Façonné sans grand soin par le feu dont, prodigue
Des carats, j'emplis mes étincelantes failles,
Le flagrant enthousiasme que j'affectionne
Aboutit à cette sorte d'incandescence.
Demeurée tienne et devenue mon talisman,
Dans ma quête de toi, égarée, après coup.
Mais tu me l'as léguée ; portant l'anneau
Je suis mère pour deux, Mère, je cerne et dis
Ce nom qui s'envole et qui, pour nous deux, de bouche
En riche sein était une création.
3
Riche en notre sein était la création
Du toujours encore plus idéal des amants dans
Leur quête du parfait ; dans ma perfection
Se refléterait la tienne ; dans mon amour
Il y aurait le tien ; et pour l'autre chacune
S'ouvrirait en jardin secret pour y offrir
Affection. Mère, tu étais bien novice,
Mais lorsque tu nous baguais de trèfle tressé
Dans l'espoir de sceller l'union de nous deux,
L'espoir, au moins, vivait. Voici que je me trouve
Grosse du verbe qu'il te fallait qualifier.

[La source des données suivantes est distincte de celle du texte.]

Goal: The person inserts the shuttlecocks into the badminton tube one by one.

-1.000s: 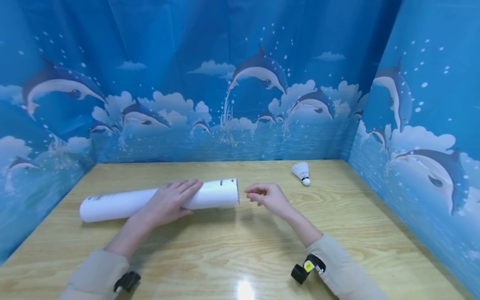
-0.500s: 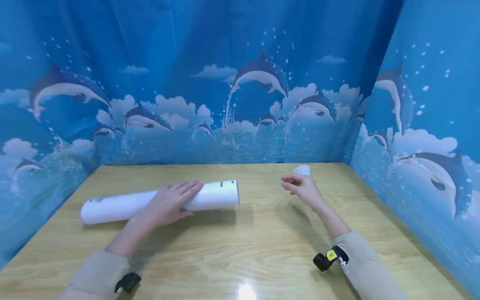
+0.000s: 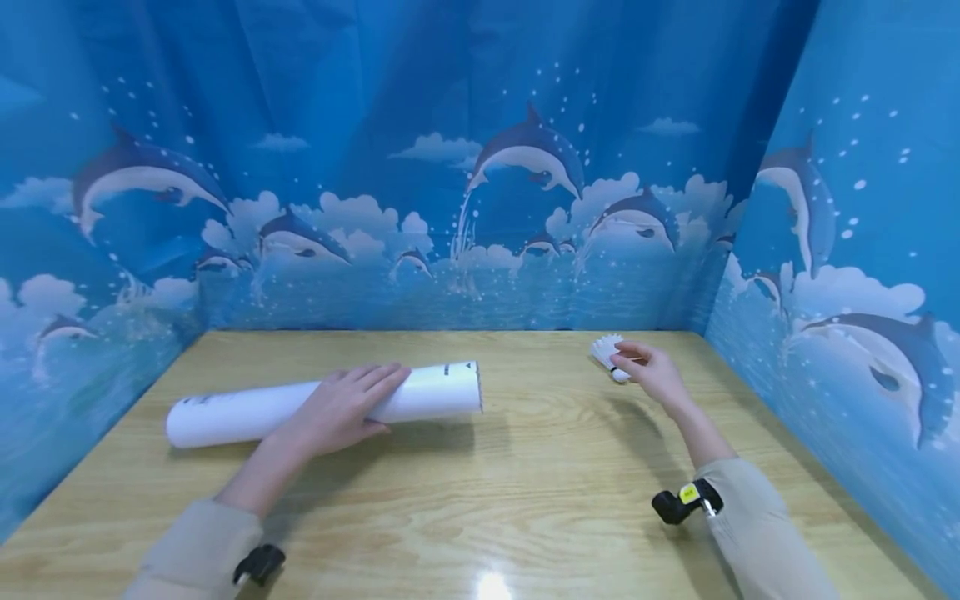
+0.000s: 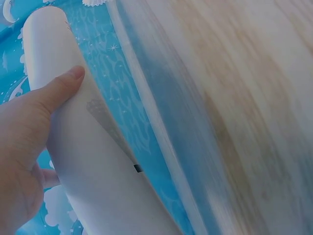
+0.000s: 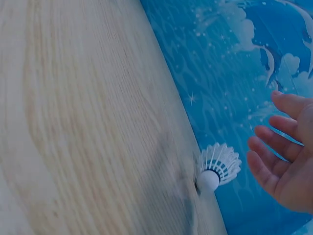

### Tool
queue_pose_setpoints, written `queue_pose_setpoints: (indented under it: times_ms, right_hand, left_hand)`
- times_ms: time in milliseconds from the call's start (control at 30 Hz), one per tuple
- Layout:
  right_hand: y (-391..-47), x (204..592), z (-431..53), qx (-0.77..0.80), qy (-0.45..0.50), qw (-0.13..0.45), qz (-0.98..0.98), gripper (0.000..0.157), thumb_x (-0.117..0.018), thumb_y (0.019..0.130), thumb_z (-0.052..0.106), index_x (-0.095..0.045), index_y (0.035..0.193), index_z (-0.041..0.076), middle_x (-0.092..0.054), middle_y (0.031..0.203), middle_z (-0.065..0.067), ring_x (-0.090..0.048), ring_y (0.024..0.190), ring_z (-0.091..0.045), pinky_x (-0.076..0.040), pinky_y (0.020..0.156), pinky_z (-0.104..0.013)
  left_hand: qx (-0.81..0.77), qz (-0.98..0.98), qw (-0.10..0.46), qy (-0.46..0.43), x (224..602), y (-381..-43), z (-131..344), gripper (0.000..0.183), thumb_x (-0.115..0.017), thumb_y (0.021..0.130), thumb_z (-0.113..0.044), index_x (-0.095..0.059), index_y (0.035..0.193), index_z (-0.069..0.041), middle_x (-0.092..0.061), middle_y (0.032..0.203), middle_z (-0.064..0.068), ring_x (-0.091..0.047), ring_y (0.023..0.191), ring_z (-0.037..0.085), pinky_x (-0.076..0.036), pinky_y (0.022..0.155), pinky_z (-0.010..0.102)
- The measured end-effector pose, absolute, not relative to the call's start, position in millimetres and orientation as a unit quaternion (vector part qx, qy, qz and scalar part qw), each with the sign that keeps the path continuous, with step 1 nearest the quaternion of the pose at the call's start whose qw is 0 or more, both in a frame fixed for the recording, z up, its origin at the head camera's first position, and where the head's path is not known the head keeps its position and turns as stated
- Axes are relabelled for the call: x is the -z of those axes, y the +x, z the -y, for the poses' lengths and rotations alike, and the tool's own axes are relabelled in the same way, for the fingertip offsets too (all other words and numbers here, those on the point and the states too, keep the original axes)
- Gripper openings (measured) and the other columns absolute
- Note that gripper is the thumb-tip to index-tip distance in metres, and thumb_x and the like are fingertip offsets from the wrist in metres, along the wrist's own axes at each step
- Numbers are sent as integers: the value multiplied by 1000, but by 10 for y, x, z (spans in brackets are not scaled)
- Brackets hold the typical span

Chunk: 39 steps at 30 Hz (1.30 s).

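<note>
A long white cylindrical tube [image 3: 435, 392] lies across the left half of the table in the head view. Its right end looks slightly raised, with a shadow below. My left hand [image 3: 341, 412] grips the tube's middle from above; in the left wrist view the thumb lies along the white tube [image 4: 93, 132]. At the back right, a white shuttlecock [image 3: 604, 349] rests on its side. My right hand [image 3: 654, 377] is beside it, fingers loosely bent and partly in front of it. The right wrist view shows that hand [image 5: 288, 152] apart from the shuttlecock [image 5: 220, 164], holding nothing.
The wood-grain table [image 3: 480, 500] ends at a blue dolphin-print curtain [image 3: 375, 250] along the back and right. Black wrist cameras sit on both beige sleeves, one camera [image 3: 686, 500] on the right.
My right hand has moved rightward from near the tube's right end to the shuttlecock. The left hand and the tube have stayed in place.
</note>
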State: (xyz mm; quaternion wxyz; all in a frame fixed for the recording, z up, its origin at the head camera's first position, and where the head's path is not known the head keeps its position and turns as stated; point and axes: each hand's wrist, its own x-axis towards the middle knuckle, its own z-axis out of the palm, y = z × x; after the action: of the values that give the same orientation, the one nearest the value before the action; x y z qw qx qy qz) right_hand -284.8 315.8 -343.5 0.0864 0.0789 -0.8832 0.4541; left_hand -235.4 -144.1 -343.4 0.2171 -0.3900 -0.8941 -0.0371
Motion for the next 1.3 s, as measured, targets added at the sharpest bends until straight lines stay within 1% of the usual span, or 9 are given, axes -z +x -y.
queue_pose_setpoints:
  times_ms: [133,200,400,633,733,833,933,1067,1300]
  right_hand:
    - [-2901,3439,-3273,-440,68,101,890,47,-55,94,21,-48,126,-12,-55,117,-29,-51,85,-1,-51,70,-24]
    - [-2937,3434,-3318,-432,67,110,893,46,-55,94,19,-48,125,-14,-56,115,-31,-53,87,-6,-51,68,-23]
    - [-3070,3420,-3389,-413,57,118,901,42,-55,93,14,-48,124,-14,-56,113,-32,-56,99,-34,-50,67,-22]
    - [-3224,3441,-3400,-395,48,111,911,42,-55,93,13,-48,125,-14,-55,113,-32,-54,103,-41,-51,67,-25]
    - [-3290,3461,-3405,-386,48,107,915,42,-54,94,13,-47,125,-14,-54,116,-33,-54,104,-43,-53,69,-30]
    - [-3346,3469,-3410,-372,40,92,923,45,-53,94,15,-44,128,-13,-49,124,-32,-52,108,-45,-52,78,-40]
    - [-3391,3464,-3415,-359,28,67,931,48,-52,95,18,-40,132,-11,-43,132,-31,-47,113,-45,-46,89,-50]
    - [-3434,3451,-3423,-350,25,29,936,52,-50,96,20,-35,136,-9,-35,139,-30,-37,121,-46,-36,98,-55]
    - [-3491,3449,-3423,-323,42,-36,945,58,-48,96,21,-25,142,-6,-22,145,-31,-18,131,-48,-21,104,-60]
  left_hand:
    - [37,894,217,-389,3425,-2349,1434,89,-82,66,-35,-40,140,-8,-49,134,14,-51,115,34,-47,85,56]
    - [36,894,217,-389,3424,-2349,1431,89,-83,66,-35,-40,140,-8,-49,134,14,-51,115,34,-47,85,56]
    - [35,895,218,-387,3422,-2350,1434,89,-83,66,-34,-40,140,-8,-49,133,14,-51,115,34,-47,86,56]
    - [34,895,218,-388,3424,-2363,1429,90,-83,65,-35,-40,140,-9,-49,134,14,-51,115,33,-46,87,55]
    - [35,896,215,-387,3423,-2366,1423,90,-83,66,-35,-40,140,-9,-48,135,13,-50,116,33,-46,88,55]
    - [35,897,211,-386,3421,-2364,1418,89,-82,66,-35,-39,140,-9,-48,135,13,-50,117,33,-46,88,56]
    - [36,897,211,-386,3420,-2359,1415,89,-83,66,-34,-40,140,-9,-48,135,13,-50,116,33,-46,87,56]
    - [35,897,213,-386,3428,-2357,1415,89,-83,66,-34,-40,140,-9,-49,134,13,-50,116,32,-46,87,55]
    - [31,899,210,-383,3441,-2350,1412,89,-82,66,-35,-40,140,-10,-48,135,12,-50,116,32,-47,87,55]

Te voilà devenue sujet de contrebande,
Mi-réel, mi-apparent pour impressionner,
Dont je reconnais le diamant à mon doigt.
4
Dans ce diamant, je reconnais à mon doigt
Ce monde imaginé où, une, nous vivions.
Tu es dans les os, racines, sables de Queens,
En lieu et place de ce morceau de carbone,
Déterré, enterrée. Pour comprendre ces ombres
Dont, enfant, je n'eus jamais peur, je pars forer,
Taupe aveugle, dans le noir et loin des oiseaux,
L'hémisphère caché, l'autre face des mots
Où de noirs poèmes sus depuis longtemps disent
La force d'un amour qui éclate au grand jour.
Au plus profond des plus anciens imaginaires
Inexplorés je m'en vais battre le rappel
D'images d'antan, proscrites ou négligées
Pour exhumer ce que de toi j'ai honoré.
Marie
Ponsot, traduction Jean Migrenne, revue Siècle 21 n° 5, automne-hiver 2004, p.
114.
Lire la version originale de ce poème
LATE
for Marie Candee Birmingham,
my mother
I
Dark on a bright day, fear of you is two-poled,
Longing its opposite. Who were we?
What for? Dreaming, I haunt you unconsoled.

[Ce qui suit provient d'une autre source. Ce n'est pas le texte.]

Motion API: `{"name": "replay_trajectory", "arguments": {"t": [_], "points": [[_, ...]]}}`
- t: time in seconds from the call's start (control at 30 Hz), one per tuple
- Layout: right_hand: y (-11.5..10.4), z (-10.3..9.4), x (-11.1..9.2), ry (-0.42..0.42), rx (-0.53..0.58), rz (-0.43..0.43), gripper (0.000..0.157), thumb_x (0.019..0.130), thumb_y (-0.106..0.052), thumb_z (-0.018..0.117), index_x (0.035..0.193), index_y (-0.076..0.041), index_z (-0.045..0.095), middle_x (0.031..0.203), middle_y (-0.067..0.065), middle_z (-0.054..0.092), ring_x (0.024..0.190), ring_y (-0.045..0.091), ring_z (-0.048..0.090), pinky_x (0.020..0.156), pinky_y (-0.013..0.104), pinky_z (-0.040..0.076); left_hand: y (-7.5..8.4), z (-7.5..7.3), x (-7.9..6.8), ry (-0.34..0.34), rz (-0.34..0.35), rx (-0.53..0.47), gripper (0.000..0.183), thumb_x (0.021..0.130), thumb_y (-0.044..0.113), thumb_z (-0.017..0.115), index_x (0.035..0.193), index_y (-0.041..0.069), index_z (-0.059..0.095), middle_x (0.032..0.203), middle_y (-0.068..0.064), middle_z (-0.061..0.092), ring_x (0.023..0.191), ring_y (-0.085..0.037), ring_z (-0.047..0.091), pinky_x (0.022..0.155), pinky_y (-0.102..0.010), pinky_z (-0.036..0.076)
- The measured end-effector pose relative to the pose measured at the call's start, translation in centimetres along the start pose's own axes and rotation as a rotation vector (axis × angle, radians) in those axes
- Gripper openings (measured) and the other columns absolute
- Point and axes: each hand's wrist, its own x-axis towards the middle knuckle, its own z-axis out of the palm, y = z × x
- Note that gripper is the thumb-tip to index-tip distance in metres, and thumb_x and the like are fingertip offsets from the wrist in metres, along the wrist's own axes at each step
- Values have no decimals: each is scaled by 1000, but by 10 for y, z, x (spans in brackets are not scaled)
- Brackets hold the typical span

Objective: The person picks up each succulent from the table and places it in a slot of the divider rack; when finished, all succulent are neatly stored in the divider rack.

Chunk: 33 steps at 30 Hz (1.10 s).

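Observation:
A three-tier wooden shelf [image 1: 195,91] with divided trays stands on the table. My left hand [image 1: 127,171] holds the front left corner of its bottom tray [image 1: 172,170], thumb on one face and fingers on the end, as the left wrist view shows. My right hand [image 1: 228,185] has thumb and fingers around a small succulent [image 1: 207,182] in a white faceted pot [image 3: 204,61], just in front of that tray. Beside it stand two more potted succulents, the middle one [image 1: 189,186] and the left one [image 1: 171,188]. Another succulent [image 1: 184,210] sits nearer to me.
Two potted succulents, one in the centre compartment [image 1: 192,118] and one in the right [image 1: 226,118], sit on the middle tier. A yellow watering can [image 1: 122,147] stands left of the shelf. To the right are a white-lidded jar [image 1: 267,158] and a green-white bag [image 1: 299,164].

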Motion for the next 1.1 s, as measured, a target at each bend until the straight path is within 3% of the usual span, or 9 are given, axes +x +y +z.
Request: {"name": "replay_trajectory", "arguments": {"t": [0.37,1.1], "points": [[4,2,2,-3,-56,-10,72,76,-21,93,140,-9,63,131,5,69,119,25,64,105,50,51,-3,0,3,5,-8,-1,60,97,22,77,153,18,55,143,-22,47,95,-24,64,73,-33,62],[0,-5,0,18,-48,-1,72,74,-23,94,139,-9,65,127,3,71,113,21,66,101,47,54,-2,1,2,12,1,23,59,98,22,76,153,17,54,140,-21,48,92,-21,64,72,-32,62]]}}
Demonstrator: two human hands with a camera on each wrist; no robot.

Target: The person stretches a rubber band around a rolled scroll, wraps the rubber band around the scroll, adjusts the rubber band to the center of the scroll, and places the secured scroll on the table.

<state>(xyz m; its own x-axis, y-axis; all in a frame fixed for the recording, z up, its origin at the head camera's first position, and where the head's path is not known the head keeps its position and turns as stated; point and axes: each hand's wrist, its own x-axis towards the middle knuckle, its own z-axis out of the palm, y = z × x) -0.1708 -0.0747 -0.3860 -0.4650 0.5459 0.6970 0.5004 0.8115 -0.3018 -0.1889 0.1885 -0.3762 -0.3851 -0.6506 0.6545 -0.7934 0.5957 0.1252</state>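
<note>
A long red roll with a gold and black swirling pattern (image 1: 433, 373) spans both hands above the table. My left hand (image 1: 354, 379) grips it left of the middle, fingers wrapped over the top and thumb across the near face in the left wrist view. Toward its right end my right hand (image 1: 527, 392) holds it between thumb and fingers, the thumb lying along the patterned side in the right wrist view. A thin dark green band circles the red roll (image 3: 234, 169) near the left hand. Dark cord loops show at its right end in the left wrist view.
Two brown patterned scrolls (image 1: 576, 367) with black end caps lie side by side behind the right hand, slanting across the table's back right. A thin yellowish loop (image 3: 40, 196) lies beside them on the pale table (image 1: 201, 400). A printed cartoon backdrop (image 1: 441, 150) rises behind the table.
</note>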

Rewarded as I force thought outward, I see
A warbler, a Myrtle, marked by coin-gold—
I feel lucky, as if I’d passed a test,
And try my luck, to face the misery
Of loss on loss, find us, and give us rest.

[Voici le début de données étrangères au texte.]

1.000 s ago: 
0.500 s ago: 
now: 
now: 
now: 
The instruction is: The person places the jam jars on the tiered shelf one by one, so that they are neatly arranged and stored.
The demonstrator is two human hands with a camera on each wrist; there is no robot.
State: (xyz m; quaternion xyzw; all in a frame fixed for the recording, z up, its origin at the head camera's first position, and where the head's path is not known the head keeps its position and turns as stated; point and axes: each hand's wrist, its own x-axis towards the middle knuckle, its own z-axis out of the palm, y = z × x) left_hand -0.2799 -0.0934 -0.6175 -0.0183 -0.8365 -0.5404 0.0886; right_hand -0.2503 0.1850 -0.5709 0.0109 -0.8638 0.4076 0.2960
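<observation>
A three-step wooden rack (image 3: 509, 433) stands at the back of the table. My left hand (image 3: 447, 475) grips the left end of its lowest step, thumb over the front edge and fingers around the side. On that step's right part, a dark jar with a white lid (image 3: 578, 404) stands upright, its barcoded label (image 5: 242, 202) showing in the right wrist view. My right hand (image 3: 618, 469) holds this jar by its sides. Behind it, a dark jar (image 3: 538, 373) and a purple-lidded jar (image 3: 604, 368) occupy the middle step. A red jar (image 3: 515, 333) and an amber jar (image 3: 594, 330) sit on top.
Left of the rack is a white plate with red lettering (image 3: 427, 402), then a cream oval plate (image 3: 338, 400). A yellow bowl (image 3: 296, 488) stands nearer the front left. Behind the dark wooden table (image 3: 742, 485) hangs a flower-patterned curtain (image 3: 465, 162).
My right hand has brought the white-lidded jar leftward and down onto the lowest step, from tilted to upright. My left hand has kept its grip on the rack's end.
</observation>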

Once we birdwatched, eyeing shrub & tree
For the luck beyond words that was our quest;
Your rings flashing, you showed me day-holed
Owls, marsh blackbirds on red wings, the crest
Kingfishers bear. Mother, dreams are too cold
To eye the dark woodland of your bequest.
2
To eye the dark woodland of your bequest
I wear the fire of diamond on my hand,
Flawed extravagance of your first love expressed
In a many-faceted engagement band.
Recklessly cut with the blaze I invest
In my dazzling flaws, careless of weight,
The fiery cast of mind that I love planned
To sacrifice carat-points for this bright state.
It is yours still, and I go talismanned
By you to find you, though I’m lost & late.
You left this for me; ringed I go dressed
To mother us, mother, to isolate
And name the flight of what, mouth to rich breast,
We meant while we were together to create.
3
We meant while we were together to create
A larger permanence, as loves do,
Of perfecting selves: I would imitate
By my perfections, yours; I would love you
As you me, each to the other a gate
Opening on intimate gardens and
Amiable there. Mother you were new
At it but when you looped us in the bands
Of clover hope to be each other’s due,
The hope at least lasted; here I still stand
Full of the verb you had to predicate.
Though you as subject now are contraband
Half-hidden, half disguised to intimidate,
I recognize your diamond on my hand.
4
I recognize the diamond on my hand
As the imagined world where we were whole.
Now among boxed bones, pine roots & Queen’s sand,
You have changed places with this bit of coal,
Dark to light, light to dark. To understand
The dark your child never was afraid of
I go lightless sightless birdless mole
In the dark which is half what words are made of;
I enter the dark poems memories control,
Their dark love efficient under day love.
Down I go down through the oldest unscanned
Scapes of mind to skim the dim parade
Of images long neglected lost or banned,
To root for the you I have not betrayed.